Une autre option, selon les experts, consisterait à augmenter les coûts de l’énergie pour faire supporter les difficultés croissantes aux consommateurs.

Ceux qui consomment davantage paieront davantage, même si cette approche a suscité des inquiétudes parmi les ménages confrontés au coût de la vie.

Selon l’Agence internationale de l’énergie, environ 30 % des fonds climatiques nécessaires à l’échelle mondiale devront provenir du secteur public, dont 70 % du secteur privé.

Le financement privé peut également provenir d’une gamme d’investissements et d’instruments financiers comme les obligations vertes.

Obtenir des fonds et les utiliser efficacement

S’exprimant également lors de la conférence Business Europe, le député européen PPE Christian Ehler a souligné que la réforme du marché est essentielle pour garantir des fonds adéquats pour la transition verte.

« Nous savons que le marché financier européen ne fournira pas cela (un financement adéquat) dans son état actuel… les banques ne sont pas en mesure de financer la transition. »

L’une des solutions qu’il a soulignées réside dans les progrès vers une union des marchés des capitaux, qui vise à créer un marché unique des capitaux dans toute l’UE.
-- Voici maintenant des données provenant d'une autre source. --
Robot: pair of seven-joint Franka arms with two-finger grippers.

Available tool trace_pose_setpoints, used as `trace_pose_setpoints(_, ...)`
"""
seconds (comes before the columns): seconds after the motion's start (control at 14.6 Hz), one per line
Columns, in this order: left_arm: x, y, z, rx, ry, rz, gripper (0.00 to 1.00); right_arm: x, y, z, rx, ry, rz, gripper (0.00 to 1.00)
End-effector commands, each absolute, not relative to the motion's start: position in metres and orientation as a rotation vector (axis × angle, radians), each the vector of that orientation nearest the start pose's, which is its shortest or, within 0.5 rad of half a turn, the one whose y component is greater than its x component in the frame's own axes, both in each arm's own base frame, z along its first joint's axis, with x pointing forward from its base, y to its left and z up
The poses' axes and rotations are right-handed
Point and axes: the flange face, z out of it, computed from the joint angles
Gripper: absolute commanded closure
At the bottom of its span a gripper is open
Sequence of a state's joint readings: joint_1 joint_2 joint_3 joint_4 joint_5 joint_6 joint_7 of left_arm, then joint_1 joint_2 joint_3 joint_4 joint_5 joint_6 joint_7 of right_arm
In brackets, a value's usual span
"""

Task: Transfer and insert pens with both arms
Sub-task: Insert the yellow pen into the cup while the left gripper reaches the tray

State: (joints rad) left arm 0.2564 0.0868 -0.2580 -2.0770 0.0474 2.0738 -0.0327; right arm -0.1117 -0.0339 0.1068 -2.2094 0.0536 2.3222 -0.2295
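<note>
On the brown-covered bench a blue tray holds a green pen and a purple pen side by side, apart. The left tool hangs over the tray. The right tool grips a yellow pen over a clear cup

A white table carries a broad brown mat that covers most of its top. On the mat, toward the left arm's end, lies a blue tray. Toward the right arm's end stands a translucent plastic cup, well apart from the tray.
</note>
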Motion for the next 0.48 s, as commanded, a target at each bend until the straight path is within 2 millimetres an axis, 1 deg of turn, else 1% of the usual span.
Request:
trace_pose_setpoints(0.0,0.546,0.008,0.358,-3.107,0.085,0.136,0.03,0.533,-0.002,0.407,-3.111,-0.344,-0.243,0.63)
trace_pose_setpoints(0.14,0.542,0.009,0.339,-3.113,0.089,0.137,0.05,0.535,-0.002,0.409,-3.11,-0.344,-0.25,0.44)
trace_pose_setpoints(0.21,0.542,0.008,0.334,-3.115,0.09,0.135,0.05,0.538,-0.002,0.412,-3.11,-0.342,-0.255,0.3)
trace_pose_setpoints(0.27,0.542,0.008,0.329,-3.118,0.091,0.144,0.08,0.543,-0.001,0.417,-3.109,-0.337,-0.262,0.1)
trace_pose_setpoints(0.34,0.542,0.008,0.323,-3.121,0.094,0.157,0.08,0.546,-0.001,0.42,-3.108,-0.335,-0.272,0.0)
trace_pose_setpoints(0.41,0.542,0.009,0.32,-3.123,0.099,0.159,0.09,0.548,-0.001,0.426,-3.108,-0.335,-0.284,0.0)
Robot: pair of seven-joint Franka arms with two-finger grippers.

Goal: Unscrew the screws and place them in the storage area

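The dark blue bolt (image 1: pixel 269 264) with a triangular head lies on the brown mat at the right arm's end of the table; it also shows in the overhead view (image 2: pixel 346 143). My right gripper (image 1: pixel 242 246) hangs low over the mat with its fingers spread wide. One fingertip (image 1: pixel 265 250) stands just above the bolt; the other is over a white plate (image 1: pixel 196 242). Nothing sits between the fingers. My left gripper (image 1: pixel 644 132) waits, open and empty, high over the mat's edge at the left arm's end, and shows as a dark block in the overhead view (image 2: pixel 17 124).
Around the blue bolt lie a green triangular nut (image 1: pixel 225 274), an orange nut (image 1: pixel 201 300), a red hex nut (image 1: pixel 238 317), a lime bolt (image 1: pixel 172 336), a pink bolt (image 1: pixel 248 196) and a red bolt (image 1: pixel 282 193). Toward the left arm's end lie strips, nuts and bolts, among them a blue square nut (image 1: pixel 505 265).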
À l’heure actuelle, les systèmes financiers sont encore fragmentés entre les frontières nationales, ce qui complique les investissements transfrontaliers.

Ehler poursuit : « Si vous avez un marché des capitaux fragmenté et que vous souhaitez constituer un portefeuille de 100 ou 200 analyses de rentabilisation, vous savez, cela nous coûte bien plus cher en Europe que de le faire aux États-Unis. »

Le député européen a également souligné qu’en plus de stimuler les opportunités d’investissement, les pays de l’UE doivent être soutenus pour accéder à ces fonds.

Il a notamment souligné les lacunes d’une mesure de soutien post-Covid, la Facilité pour la reprise et la résilience.

De nombreux États membres n’ont pas pu accéder à cet argent en raison de formalités administratives excessives.

Solidarité entre les États membres

Les institutions européennes devraient également se concentrer sur l’harmonisation des marchés de l’énergie dans l’ensemble de l’UE, a déclaré Pierre Schellekens, responsable de la stratégie et de la coordination à la direction générale de l’énergie de la Commission européenne.

Si un État membre offre un niveau de compensation plus élevé aux industries à forte intensité énergétique fonctionnant aux combustibles fossiles, cela peut créer des conditions de concurrence inégales et compromettre les objectifs climatiques du bloc.

Schellekens a noté que même si « les conditions ne seront pas absolument identiques » dans l’ensemble du bloc, l’UE pourrait essayer de rendre les marchés nationaux « plus similaires ».

Il a ajouté que, compte tenu de la récente crise énergétique en Europe, les subventions aux combustibles fossiles étaient justifiées pour « soutenir les industries et les ménages ».

Alors que « la situation se normalise », il a suggéré qu’il devrait y avoir une approche différente, plus unifiée.